The defence experienced further difficulties in calling other witnesses, namely Hor Namhong and Keat Chhon, the current ministers of foreign affairs and finance, respectively.  In a filing made in September, the Ieng Sary defence, later supported by the Nuon Chea defence, requested to hear the testimony of the two senior ministers, both of whom had ignored summonses to give evidence in Case 001.

The pair’s names have repeatedly come up at the court, with Namhong at one point taking to the press to deny in-court testimony from witness Phy Phuon, accusing him of being “in charge” of the Boeung Trabek detention centre.

In a statement, Namhong said that the Democratic Kampuchea regime “not only destroyed a generation of Cambodian people but also, in many ways, a civilisation”.

“My greatest hope is that one day justice is done and the legacy of the Khmer Rouge is given its place in the dustbin of history, without defence or controversy,” he added.

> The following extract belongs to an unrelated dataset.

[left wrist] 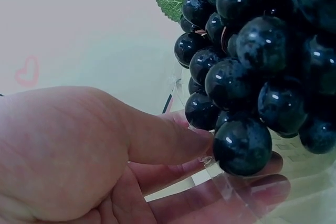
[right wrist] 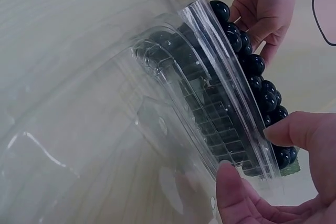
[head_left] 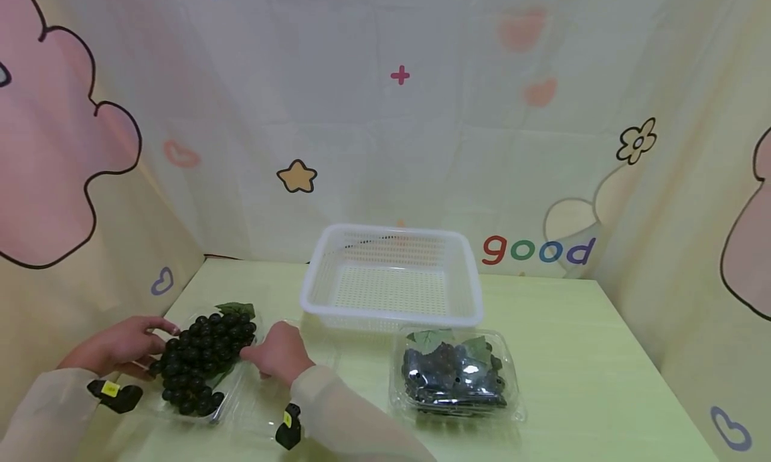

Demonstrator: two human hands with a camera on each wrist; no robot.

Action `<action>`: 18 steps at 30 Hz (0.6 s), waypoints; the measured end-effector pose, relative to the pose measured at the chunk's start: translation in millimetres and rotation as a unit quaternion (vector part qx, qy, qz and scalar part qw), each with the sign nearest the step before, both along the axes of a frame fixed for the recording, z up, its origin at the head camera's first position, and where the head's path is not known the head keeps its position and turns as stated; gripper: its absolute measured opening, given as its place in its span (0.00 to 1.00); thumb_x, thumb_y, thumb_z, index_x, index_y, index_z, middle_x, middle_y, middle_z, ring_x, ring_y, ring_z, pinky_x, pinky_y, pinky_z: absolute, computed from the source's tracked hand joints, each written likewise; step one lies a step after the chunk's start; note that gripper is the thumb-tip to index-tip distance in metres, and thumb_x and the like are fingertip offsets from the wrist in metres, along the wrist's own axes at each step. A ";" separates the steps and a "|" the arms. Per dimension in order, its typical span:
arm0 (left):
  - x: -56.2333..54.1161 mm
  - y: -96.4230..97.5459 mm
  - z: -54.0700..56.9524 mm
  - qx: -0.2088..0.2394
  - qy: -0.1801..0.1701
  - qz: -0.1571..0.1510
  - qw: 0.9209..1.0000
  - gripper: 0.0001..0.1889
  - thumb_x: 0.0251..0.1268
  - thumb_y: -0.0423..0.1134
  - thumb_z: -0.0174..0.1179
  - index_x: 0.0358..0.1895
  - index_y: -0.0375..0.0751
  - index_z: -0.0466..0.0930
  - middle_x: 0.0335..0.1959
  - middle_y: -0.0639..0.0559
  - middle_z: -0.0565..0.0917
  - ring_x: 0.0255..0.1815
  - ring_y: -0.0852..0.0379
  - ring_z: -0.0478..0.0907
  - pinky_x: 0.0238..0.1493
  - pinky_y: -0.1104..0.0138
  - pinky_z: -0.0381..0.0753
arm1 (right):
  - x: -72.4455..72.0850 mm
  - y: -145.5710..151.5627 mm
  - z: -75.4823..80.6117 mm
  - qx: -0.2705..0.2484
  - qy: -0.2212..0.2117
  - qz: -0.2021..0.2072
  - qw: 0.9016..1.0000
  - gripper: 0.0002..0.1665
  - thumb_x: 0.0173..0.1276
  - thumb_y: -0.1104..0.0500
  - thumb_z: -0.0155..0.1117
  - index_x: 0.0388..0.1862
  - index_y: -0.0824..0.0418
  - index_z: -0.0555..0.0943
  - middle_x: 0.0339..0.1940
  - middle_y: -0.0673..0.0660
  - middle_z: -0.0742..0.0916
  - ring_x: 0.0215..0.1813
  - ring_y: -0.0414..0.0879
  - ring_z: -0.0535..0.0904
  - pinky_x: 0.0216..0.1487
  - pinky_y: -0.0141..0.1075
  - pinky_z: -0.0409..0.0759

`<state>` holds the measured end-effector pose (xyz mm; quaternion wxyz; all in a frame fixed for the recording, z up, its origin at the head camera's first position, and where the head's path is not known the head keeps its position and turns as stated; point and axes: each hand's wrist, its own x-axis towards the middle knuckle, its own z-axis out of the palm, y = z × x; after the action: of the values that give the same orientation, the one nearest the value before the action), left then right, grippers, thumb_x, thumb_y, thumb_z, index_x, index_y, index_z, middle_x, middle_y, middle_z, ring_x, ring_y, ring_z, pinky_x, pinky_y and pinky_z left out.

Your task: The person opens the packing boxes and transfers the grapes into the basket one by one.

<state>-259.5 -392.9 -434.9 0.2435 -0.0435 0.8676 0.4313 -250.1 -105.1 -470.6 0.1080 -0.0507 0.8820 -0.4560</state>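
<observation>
1. Right sleeve (head_left: 355,412) is nearest the head cam, and past its cuff the right hand (head_left: 279,355) is pinching the edge of a clear container (right wrist: 226,66), thumb on one side, finger on the other.
2. Left hand (head_left: 123,348) has the opposite edge, thumb over and fingers underneath. Its thumb sits right up against a grape; clear plastic is murder to read, so I can't tell if it's pressing the fruit too.
3. Dark grapes (head_left: 201,351) are in that container at the left of the table (head_left: 572,355), heaped above the rim, green leaf (head_left: 237,309) poking out at the far end.
4. What could go wrong, imo: tip it much and the bunch could roll out, since it's piled so high. Squeeze thin plastic unevenly and the wall might buckle or slip from the fingers.
5. Also, the open lid (head_left: 255,405) lies toward the white basket (head_left: 391,315) and the closed box (head_left: 454,375); a careless swing right could snag it on either.
</observation>
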 end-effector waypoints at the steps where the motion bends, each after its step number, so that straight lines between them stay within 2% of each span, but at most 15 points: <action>1: 0.1 0.7 -0.4 0.001 0.000 -0.001 1.000 0.25 0.73 0.28 0.45 0.70 0.22 0.61 0.32 0.51 0.75 0.26 0.57 0.70 0.37 0.55 0.87 | 0.3 0.8 -0.3 -0.001 0.000 0.000 1.000 0.32 0.57 0.52 0.74 -0.01 0.57 0.70 0.06 0.59 0.80 0.06 0.46 0.68 0.14 0.33 0.52; 6: 1.6 5.9 -2.3 0.009 0.006 -0.006 1.000 0.24 0.73 0.27 0.45 0.70 0.23 0.61 0.26 0.54 0.72 0.26 0.57 0.70 0.37 0.55 0.88 | 2.4 6.9 -1.1 -0.008 -0.003 0.003 1.000 0.33 0.58 0.51 0.74 0.00 0.56 0.68 0.03 0.56 0.77 0.09 0.49 0.74 0.14 0.34 0.56; 8: 2.7 9.3 -3.1 0.011 0.014 -0.009 1.000 0.24 0.71 0.27 0.45 0.69 0.23 0.62 0.23 0.55 0.67 0.24 0.58 0.66 0.36 0.55 0.88 | 3.5 10.3 -0.7 -0.009 -0.008 0.006 1.000 0.33 0.58 0.51 0.73 0.00 0.55 0.67 0.02 0.55 0.75 0.09 0.49 0.74 0.14 0.34 0.56; 11: 5.4 16.0 -3.0 0.016 0.027 -0.017 0.999 0.24 0.70 0.25 0.46 0.67 0.22 0.63 0.23 0.55 0.63 0.23 0.59 0.62 0.35 0.55 0.88 | 5.1 16.6 0.2 -0.007 -0.014 0.011 1.000 0.34 0.58 0.51 0.73 0.00 0.55 0.66 0.01 0.53 0.73 0.08 0.48 0.72 0.14 0.34 0.55; 18: 12.4 32.6 -3.8 0.039 0.029 -0.019 0.999 0.23 0.69 0.23 0.47 0.66 0.23 0.65 0.29 0.52 0.70 0.24 0.58 0.64 0.34 0.55 0.87 | 7.8 35.0 3.1 0.008 -0.007 0.024 1.000 0.32 0.58 0.52 0.73 0.01 0.55 0.67 0.08 0.61 0.82 0.12 0.52 0.78 0.15 0.33 0.57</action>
<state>-247.2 -360.3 -438.6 0.2274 -0.0051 0.8577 0.4611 -242.3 -70.1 -467.5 0.1254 -0.0682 0.8831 -0.4469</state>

The Nuon Chea defence seized on Namhong’s remarks as evidence of government interference in the trial  – the perceived existence of which has been a cornerstone of their strategy – saying it amounted to overt political pressure.

Indeed, days later, in the local media, the witness who had made the remarks recanted, saying he had misspoken because he “was sick and ... confused with the questions”.

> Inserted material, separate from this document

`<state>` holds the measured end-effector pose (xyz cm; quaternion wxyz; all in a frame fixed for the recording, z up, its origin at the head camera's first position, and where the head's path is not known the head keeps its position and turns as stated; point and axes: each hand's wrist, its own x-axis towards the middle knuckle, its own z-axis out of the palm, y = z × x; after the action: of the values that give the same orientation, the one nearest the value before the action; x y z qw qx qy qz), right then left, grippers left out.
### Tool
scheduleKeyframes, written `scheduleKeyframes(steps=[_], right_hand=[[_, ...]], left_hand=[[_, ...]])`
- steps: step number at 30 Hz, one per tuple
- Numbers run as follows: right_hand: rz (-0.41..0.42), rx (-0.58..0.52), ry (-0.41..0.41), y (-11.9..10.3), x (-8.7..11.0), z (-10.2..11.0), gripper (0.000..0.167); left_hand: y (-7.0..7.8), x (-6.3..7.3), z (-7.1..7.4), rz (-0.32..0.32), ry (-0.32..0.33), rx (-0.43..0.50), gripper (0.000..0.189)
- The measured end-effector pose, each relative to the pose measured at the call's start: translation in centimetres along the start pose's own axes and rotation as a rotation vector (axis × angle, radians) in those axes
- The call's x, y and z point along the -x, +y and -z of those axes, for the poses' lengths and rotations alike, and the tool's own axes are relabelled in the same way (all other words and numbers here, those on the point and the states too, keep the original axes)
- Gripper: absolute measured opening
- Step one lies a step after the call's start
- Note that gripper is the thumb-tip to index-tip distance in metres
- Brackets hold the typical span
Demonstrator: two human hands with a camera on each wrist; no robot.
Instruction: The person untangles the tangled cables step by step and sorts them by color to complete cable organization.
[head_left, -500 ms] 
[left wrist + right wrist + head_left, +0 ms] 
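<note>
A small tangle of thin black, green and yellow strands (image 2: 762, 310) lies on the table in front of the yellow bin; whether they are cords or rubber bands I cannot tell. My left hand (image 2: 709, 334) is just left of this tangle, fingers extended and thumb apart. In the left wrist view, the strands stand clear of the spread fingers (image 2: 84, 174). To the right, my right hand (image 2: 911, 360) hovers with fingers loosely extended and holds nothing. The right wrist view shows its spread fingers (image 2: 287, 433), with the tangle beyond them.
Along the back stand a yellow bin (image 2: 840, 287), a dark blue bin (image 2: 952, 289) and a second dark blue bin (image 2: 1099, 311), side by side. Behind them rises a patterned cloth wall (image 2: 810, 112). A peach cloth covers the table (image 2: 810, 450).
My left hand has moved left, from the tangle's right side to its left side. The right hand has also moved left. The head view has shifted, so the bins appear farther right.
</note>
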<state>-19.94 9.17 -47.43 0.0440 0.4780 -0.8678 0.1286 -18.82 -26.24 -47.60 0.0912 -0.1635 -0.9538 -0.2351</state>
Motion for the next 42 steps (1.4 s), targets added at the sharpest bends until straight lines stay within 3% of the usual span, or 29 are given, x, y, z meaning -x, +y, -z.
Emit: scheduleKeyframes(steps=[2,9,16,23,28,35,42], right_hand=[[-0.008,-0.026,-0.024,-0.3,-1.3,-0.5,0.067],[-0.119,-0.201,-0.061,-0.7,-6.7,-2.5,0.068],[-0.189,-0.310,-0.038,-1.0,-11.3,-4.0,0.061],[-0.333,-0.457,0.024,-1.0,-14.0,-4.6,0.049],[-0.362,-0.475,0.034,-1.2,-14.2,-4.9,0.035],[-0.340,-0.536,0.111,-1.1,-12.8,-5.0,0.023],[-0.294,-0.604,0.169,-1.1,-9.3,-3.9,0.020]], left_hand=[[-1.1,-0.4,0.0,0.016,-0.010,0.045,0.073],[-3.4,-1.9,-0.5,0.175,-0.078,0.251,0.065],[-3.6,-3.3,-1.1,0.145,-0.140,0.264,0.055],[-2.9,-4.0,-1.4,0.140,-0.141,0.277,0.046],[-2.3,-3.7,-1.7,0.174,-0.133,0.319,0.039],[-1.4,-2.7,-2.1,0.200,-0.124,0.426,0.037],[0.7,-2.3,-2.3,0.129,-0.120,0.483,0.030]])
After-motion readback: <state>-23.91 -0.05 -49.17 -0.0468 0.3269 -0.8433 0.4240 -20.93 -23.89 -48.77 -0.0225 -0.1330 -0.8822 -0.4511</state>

The Trial Chamber for its part ultimately refused to condemn Namhong’s remarks as it had past remarks by Hun Sen, saying the circumstances of Phuon’s retraction weren’t necessarily related to Namhong’s statement, and that the statement itself did not demonstrate intent to influence trial proceedings.

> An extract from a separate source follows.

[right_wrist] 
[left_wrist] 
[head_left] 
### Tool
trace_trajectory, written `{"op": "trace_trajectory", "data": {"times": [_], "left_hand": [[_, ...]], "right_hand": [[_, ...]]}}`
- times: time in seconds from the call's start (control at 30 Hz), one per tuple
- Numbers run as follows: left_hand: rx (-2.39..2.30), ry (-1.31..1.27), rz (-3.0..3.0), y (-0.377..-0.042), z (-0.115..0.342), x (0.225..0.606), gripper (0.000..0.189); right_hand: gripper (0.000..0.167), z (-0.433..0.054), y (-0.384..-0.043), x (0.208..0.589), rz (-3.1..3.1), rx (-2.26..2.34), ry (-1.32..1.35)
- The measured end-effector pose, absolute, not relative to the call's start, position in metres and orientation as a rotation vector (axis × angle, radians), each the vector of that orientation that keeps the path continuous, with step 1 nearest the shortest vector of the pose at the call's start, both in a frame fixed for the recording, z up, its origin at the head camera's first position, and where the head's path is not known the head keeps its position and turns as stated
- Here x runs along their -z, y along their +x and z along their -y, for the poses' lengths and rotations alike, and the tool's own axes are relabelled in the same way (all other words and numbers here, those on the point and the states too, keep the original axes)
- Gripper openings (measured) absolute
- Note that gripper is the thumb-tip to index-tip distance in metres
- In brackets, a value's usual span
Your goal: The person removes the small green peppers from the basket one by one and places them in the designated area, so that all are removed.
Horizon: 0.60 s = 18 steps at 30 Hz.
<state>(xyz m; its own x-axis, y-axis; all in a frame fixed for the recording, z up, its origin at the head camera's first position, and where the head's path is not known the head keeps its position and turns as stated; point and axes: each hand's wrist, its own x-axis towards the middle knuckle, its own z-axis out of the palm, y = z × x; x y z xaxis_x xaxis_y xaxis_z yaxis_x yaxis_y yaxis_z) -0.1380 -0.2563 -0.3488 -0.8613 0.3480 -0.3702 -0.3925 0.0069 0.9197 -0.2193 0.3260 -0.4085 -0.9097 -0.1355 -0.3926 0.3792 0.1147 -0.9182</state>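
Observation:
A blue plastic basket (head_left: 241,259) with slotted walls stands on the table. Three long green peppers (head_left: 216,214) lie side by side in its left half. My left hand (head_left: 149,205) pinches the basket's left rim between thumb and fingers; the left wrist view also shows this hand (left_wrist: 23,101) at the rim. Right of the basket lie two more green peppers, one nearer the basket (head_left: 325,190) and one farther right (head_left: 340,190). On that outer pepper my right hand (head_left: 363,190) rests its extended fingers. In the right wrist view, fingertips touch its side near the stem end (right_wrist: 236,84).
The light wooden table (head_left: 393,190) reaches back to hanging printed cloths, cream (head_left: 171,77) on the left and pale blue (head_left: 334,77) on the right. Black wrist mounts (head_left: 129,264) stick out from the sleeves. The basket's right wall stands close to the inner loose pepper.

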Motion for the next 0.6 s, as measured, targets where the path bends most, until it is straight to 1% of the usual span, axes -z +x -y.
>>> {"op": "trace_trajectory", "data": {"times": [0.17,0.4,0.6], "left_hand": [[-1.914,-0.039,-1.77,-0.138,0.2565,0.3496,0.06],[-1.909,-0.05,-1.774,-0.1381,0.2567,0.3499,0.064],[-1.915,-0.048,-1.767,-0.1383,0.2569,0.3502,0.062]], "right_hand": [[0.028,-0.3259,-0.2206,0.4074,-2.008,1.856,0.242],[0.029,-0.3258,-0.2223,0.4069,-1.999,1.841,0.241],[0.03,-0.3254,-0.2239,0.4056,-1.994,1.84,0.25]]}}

Alleged political interference aside, the court’s work was also threatened by an ongoing funding crunch that has loomed over the proceedings, particularly on the national side, leaving the tribunal to rely on piecemeal donations to keep its doors open, and forcing it to revise down its budgetary projections for next year.

The court’s fundraisers continue to struggle to solicit money from increasingly fatigued donors – their fatigue borne not only by financial crises at home, but also, some observers say, from the lingering perception of the court’s mismanagement issues.

The crunch has seen both a dip in morale and mounting fears over the progress of Case 002 compounded by the Trial Chamber’s October announcement they would sit trial fewer days each week due to a staff shortage.

Meanwhile, the issue of the legacy that the Khmer Rouge tribunal will leave to Cambodia’s domestic courts, a key element of the court’s mission, has moved closer to the forefront, with some still touting the ECCC as a “model court”, while others note that any celebration of the court’s enduring contribution is premature at best.

Rupert Abbott – Amnesty International’s researcher on Cambodia, Laos and Vietnam, who formerly worked at the ECCC’s Defence Support Section – said in a recent op-ed, written with Stephanie A Barbour on the international law blog iLawyer, that committing to cases 003 and 004 represented “perhaps the last chance to ensure that the ECCC delivers justice that the Cambodian people perceive as genuine, and to help achieve the Tribunal’s other purposes including truth-finding and strengthening the rule of law in Cambodia”.

In an email Sunday, he reiterated his views, first highlighting the fact that “generally, the proceedings in [cases 001 and 002] have set some positive examples about respect for fair trial rights… [and] has provided opportunities for Cambodians working in the domestic justice system to improve their legal knowledge and skills”.

However, he noted, left unchanged, the court’s legacy could do more harm than good.

“Firstly, and most importantly, political interference in cases 003 and 004 and any resulting impunity has tainted the Tribunal and its other cases, and has the potential to leave a disastrous, negative legacy,” he said.  

“It demonstrates that even at the UN-backed court, the Cambodian government—as it does in the domestic justice system—is able to dictate proceedings as it sees fit. This political interference and impunity at the Tribunal may serve merely to reinforce and legitimize these same problems in the Cambodian courts.”